Exercise objective: Below is a listing. Return the lines from the one that contains "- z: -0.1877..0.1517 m" to the one that contains "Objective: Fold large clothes", both ends included, verbatim and with no pictures.

Data for the task:
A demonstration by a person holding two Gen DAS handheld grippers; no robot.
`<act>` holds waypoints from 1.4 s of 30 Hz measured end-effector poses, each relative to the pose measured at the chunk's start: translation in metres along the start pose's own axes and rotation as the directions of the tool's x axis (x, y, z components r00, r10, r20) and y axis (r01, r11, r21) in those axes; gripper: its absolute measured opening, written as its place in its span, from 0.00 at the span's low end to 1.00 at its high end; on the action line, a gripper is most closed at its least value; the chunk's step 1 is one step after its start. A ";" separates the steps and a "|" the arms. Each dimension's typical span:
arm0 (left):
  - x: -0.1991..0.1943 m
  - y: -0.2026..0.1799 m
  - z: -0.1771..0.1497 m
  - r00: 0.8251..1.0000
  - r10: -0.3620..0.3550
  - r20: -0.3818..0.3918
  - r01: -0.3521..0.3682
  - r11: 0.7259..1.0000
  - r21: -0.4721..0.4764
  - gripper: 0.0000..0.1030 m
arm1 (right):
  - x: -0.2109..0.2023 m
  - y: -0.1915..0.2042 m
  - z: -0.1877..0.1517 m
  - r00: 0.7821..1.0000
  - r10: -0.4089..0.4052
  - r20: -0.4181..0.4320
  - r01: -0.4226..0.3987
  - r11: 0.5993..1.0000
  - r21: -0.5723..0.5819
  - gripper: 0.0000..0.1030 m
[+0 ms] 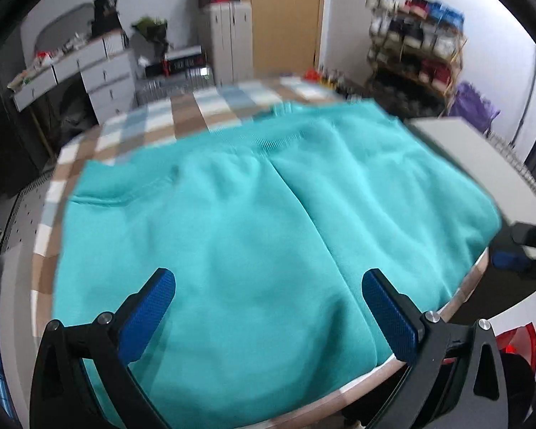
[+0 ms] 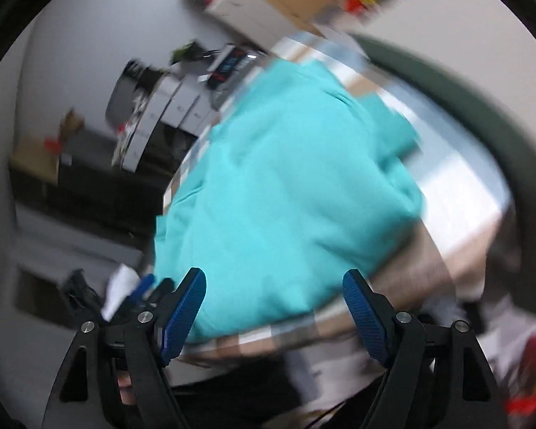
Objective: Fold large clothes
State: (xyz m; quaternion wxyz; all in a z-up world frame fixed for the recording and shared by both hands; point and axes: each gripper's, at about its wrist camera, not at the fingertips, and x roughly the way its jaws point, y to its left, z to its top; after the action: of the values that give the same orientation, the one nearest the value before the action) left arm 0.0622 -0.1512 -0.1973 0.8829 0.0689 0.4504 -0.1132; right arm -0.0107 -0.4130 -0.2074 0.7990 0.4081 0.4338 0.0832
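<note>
Cluttered room: grey drawers point(image 1: 103, 75) against the far wall, a wooden door point(image 1: 286, 18), a shoe rack point(image 1: 414, 46) far right of the left gripper. A table with a checked cloth point(image 1: 182, 114) fills the foreground.

Teal sweatshirt point(image 1: 232, 221) lies folded on the cloth, directly ahead of and beneath the left gripper point(image 1: 268, 307), with a centre crease running away from it.

Left gripper tilts down over the near edge of the garment. Jaws stand wide; blue pads point(image 1: 150, 314) are clear of the fabric, nothing between them.

Right gripper point(image 2: 275, 307) is rolled, so its view is slanted and smeared. Jaws are wide and empty; the sweatshirt point(image 2: 286, 207) sits ahead of the fingertips, not touched. From the left view its tip point(image 1: 525, 250) shows off the garment's right edge.

No legible writing; too blurred.
</note>
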 end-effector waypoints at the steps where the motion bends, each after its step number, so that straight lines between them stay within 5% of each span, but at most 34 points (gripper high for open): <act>1: 0.010 -0.001 0.002 0.999 0.002 -0.038 -0.003 1.000 -0.012 0.99 | 0.007 -0.010 0.001 1.000 0.005 -0.021 -0.004 0.999 0.044 0.78; 4: 0.043 0.009 0.006 0.983 -0.065 -0.173 0.043 0.991 -0.129 0.99 | 0.029 -0.030 0.007 0.999 0.015 -0.051 -0.008 0.992 0.129 0.78; 9: 0.048 0.014 0.010 0.979 -0.077 -0.191 0.054 0.991 -0.126 0.99 | 0.061 -0.025 0.015 0.999 0.002 -0.048 0.005 0.989 0.148 0.78; 15: 0.049 0.019 0.008 0.970 -0.142 -0.197 0.114 0.983 -0.146 0.99 | 0.086 0.010 0.022 0.988 -0.152 0.012 0.152 0.988 -0.009 0.78; 19: 0.049 0.016 0.010 0.968 -0.159 -0.195 0.134 0.982 -0.135 0.99 | 0.084 0.003 0.020 0.987 -0.126 0.098 0.126 0.992 0.009 0.38; 22: 0.049 0.013 0.010 0.971 -0.151 -0.185 0.127 0.983 -0.135 0.99 | 0.065 0.001 0.019 0.984 -0.077 0.161 0.078 0.997 -0.002 0.23; 25: 0.050 0.007 0.009 0.978 -0.119 -0.172 0.098 0.987 -0.127 0.99 | 0.058 0.028 0.012 0.961 -0.138 0.239 0.176 0.973 -0.150 0.16; 29: 0.052 0.004 0.011 0.979 -0.115 -0.169 0.094 0.987 -0.129 0.99 | 0.046 0.067 0.002 0.932 -0.115 0.344 0.236 0.913 -0.332 0.14; 34: 0.057 0.003 0.018 0.974 -0.124 -0.187 0.105 0.988 -0.109 0.99 | 0.049 0.070 0.006 0.947 -0.083 0.311 0.213 0.885 -0.414 0.16; 37: 0.059 -0.002 0.020 0.976 -0.116 -0.186 0.098 0.990 -0.104 0.99 | 0.068 0.053 0.025 0.953 -0.154 0.261 0.234 0.921 -0.310 0.22; 39: 0.059 -0.002 0.021 0.975 -0.126 -0.183 0.107 0.988 -0.107 0.99 | 0.077 0.027 0.042 0.969 -0.118 0.216 0.151 0.978 -0.146 0.29; 42: 0.060 -0.001 0.022 0.974 -0.135 -0.181 0.119 0.988 -0.101 0.99 | 0.091 0.018 0.050 0.967 -0.150 0.206 0.177 0.977 -0.121 0.33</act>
State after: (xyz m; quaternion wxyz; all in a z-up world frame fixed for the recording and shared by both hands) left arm 0.1129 -0.1657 -0.2330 0.8298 0.0108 0.5395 -0.1423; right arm 0.0864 -0.3860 -0.2371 0.8682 0.3206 0.3786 0.0062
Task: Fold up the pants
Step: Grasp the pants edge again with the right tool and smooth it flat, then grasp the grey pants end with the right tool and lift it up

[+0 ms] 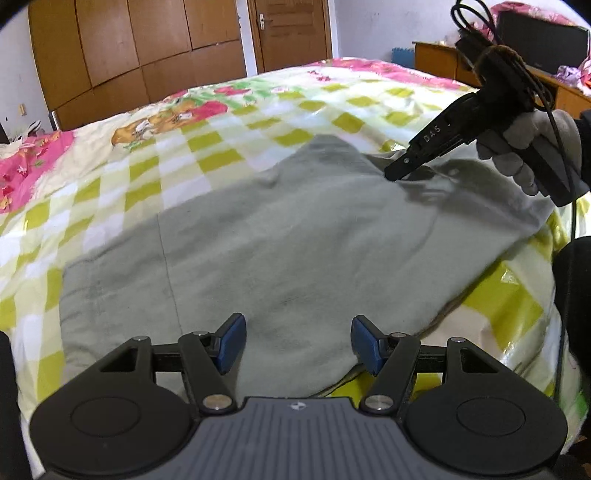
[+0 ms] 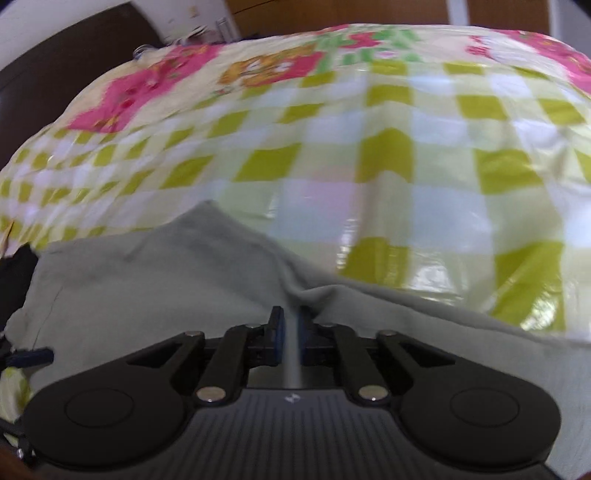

Answer area:
  - z: -0.1877..0.1517 m
  - r00: 0.7821..1.0000
  - r10: -0.4089..0.4052
  - r20: -0.4181..0.4320
  - r01: -0.4226..0.3987
  - r11: 0.5993..1.0000
  - r21: -0.5723..0.5819
  - gripper: 0.0000..0.1030 m
[+0 ms] 
[+0 ms] 
Objective: Fold large clothes

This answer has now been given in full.